For many with loved ones in the quake zone, or in the coastal areas leveled by the tsunami that swept ashore shortly after the earthquake hit after 3 a.m. on Saturday, the internet has been the sole connection to their relatives in Chile. Facebook has become a lifeline.

“They made me so nervous—I was calling and calling and calling all day on Saturday,” said Isabel Sepulveda de Scanlon, an active member of the Latino community who has lived on the East End for nearly two decades. “Then I saw on Saturday night that my niece was on Facebook, and she said that everyone was okay. I only finally got through to them on Monday night.”

Paulina Castro said she was alerted of the quake early Saturday morning by her uncle, Oswaldo Duarte, who had just returned from Chile a few days earlier. “We were panicking,” she said.

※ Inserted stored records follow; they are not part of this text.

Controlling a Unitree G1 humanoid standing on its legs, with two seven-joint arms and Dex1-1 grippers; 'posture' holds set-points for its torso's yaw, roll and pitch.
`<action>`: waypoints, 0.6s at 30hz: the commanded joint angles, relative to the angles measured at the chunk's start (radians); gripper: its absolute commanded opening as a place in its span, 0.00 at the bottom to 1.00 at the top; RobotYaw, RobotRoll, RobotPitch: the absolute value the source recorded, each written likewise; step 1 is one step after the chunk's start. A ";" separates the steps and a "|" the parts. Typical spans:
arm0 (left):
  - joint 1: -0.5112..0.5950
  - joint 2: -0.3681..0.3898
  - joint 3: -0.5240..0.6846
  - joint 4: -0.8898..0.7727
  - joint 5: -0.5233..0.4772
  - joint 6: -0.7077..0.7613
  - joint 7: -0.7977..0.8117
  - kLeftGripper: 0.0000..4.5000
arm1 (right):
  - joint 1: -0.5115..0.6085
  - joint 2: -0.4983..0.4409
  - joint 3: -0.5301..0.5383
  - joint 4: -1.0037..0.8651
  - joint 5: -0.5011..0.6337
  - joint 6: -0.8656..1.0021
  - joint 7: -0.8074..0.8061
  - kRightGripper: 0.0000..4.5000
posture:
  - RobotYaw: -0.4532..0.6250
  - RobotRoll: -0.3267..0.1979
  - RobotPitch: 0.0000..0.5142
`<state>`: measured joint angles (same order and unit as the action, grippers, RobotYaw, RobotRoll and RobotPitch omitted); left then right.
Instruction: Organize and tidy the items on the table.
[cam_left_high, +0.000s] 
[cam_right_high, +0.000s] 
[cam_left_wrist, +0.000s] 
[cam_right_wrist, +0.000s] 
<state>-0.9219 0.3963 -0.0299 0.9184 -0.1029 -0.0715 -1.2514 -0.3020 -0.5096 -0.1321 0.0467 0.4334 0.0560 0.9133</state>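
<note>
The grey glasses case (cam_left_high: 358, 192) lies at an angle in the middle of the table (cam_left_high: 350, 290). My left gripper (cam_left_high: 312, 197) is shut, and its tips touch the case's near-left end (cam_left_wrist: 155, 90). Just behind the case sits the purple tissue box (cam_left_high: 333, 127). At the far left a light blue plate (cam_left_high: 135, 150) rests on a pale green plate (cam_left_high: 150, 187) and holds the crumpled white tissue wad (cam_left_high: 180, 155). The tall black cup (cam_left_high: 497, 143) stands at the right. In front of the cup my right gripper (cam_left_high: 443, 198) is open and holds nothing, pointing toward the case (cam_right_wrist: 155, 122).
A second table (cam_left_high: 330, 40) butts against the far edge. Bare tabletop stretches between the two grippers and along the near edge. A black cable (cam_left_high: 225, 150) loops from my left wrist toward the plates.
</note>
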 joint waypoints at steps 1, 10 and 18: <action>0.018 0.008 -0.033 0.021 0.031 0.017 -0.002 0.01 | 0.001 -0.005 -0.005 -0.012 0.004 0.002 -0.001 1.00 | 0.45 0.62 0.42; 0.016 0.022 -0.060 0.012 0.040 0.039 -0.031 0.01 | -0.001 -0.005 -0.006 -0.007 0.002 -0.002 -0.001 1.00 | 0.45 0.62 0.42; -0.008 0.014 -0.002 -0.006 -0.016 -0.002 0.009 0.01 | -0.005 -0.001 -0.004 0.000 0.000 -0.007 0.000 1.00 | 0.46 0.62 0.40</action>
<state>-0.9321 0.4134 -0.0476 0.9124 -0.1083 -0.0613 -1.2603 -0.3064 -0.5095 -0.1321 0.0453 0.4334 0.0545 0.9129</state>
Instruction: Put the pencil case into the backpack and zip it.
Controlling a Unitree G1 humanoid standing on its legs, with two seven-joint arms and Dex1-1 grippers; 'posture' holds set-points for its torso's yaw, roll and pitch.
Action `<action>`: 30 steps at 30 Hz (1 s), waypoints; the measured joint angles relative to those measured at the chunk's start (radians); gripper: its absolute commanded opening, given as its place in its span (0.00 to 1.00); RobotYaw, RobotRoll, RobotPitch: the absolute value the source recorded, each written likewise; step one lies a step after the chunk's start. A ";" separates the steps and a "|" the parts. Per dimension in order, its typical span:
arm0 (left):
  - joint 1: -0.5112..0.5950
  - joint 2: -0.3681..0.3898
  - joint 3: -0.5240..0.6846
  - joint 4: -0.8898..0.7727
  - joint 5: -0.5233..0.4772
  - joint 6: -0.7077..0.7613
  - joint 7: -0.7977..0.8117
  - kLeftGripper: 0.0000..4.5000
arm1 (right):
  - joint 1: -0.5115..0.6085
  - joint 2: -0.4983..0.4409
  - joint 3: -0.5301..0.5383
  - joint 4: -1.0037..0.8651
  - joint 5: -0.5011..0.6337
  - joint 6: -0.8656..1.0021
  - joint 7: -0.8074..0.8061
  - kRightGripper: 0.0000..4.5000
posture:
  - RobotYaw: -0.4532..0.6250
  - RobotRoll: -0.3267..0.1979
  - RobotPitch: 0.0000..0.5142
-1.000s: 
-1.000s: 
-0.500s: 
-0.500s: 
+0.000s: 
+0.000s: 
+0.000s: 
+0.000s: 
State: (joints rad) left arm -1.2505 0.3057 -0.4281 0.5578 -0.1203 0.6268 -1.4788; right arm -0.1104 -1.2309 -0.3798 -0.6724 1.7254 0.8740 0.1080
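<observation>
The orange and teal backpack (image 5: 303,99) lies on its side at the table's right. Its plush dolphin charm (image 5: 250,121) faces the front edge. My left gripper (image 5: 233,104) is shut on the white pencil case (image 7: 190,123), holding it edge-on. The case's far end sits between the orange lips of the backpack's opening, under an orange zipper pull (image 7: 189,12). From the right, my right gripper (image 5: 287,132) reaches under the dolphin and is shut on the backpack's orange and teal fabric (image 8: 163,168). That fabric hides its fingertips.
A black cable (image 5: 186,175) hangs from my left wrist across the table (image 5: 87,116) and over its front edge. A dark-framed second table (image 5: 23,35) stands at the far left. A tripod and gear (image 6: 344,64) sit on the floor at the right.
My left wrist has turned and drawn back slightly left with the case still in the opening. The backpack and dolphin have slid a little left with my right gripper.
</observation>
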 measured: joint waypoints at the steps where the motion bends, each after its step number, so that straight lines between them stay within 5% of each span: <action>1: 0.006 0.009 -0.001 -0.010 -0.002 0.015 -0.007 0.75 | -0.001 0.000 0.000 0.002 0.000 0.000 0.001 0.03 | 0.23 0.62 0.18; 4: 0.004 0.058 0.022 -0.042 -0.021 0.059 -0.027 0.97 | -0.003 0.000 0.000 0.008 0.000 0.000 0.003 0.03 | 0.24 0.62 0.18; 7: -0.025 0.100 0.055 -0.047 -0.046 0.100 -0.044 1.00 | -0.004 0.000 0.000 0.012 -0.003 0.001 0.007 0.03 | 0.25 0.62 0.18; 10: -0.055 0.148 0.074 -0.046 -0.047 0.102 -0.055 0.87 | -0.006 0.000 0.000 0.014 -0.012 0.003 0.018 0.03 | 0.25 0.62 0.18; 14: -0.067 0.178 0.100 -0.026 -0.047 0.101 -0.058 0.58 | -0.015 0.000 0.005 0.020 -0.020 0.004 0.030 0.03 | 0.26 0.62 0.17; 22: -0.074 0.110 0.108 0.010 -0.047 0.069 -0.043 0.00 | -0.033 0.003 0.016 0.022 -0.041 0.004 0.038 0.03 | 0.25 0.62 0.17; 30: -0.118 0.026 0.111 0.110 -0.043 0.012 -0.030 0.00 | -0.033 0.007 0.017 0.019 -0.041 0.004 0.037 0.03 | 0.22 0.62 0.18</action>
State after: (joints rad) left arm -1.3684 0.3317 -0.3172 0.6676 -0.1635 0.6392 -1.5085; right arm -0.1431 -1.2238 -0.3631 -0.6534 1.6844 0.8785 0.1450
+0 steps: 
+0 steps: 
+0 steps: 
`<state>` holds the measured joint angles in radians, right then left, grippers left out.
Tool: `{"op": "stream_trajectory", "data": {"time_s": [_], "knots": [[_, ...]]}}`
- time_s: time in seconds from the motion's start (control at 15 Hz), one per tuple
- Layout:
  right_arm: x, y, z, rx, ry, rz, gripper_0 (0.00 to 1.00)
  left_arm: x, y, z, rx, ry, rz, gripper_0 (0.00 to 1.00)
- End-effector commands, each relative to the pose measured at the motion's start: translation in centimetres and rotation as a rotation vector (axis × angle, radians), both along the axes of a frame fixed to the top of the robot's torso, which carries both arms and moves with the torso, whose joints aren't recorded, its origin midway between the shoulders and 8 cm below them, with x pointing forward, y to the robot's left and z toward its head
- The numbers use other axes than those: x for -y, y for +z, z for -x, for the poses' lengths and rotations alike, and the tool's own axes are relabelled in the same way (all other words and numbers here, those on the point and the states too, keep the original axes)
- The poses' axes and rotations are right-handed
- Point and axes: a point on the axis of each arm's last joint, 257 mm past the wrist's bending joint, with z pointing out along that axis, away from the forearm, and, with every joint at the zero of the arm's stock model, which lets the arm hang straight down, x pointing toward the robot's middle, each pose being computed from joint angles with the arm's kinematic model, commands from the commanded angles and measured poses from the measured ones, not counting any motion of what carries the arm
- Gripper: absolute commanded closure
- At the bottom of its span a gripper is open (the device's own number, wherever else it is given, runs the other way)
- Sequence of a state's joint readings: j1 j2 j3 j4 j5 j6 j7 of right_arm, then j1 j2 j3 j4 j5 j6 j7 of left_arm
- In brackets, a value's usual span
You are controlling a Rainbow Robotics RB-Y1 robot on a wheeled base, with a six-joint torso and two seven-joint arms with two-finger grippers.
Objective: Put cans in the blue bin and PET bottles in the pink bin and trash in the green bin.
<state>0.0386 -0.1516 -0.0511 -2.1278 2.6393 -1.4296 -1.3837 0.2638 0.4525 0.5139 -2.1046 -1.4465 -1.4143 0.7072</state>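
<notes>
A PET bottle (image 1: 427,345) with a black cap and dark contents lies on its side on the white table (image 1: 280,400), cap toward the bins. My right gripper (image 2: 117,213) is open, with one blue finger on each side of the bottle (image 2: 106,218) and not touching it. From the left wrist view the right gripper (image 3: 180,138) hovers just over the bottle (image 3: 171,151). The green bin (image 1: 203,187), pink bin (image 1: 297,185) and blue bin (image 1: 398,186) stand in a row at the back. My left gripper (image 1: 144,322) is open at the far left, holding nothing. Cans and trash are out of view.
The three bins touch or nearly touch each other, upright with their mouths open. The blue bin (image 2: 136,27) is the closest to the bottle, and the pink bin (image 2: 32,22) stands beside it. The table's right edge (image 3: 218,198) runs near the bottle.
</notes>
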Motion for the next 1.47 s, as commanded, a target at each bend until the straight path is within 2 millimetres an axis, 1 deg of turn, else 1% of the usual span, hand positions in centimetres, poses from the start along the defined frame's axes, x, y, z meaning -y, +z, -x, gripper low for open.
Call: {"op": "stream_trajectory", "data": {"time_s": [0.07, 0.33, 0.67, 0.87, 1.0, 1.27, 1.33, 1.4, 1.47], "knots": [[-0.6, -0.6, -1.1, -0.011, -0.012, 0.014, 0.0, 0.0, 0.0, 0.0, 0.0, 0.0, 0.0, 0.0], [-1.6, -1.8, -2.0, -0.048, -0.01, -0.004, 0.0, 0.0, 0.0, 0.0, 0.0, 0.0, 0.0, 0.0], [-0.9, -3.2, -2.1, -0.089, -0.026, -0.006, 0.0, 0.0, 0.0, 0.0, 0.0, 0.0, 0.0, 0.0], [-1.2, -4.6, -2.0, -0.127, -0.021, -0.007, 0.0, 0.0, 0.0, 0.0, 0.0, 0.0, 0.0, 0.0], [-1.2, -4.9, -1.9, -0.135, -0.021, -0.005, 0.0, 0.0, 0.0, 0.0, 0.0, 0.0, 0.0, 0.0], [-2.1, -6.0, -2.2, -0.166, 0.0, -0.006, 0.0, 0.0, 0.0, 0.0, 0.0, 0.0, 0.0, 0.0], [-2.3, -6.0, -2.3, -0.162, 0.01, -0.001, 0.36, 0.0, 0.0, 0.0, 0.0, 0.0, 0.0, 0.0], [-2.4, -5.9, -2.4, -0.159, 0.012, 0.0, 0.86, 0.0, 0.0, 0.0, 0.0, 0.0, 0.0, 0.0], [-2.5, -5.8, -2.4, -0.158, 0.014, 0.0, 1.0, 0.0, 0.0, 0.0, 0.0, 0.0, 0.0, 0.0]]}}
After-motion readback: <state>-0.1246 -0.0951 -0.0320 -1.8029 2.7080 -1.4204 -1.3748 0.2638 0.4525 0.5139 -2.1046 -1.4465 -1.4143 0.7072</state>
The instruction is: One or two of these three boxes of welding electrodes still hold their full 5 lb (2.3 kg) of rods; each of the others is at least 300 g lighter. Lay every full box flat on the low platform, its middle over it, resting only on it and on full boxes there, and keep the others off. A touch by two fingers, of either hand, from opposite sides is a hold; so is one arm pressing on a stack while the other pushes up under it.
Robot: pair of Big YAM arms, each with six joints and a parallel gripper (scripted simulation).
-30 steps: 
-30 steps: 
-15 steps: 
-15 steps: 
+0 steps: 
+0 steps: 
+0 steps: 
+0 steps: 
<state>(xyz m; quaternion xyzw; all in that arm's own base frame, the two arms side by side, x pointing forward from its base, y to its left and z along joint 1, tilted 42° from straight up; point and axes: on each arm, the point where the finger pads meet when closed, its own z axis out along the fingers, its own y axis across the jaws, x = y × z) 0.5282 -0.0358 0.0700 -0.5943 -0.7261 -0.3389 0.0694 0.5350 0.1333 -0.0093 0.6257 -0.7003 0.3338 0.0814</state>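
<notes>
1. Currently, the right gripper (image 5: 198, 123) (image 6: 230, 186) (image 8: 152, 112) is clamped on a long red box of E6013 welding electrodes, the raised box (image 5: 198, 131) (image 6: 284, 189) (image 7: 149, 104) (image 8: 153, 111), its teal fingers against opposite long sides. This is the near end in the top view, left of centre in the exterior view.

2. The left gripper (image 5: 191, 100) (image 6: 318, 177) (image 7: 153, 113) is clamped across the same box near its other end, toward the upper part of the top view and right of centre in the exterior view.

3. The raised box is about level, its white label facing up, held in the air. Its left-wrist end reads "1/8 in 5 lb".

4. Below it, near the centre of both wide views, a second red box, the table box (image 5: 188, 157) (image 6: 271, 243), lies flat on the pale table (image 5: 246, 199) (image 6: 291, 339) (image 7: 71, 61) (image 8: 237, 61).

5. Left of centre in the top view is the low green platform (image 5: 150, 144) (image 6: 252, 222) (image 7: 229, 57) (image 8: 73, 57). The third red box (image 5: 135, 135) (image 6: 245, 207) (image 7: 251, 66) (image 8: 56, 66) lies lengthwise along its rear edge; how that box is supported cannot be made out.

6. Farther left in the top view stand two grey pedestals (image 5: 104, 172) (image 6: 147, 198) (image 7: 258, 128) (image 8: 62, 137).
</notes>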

Ms. Castro, who lives in Southampton, has communicated to family in Chile mostly via the internet and through three brief phone calls, all of which were interrupted by losses in service.

For Jorge Kusanovic, the role of information seeker was oddly reversed in the early morning hours Saturday. Mr. Kusanovic had just gotten off work from an overnight shift as a security guard at the Montauk Manor. He got home to East Hampton just after 6 a.m. local time, or 4 a.m. in Chile, barely 20 minutes after the quake had struck, and turned on the television as the first report of the quake scrolled across the screen of local morning news. He had only two weeks earlier returned from a vacation to visit relatives in Chile and his wife, Maria, had remained in the country for what was supposed to have been an extra few weeks.

“I called her and got through, amazingly—the quake had only been 45 minutes earlier,” he recalled. “When I talked to her, there was no electricity and it was still dark, and the aftershocks were still happening, and they were calling each other’s names. They said there was so much dust in the air they couldn’t open their eyes and were having trouble breathing.”

His wife and her relatives were sure their town, Villa Alemana, had been struck by a strong quake. Mr. Kusanovic, watching television reports on the East End, was able to tell them that they were actually more than 250 miles from the epicenter.

“They realized it must have been very, very serious for others,” he said, recalling how he helped frightened people huddling in the pre-dawn 
darkness 5,000 miles away understand what was happening to them. “I held the phone up to the television so they 
could hear what the newsman was saying.”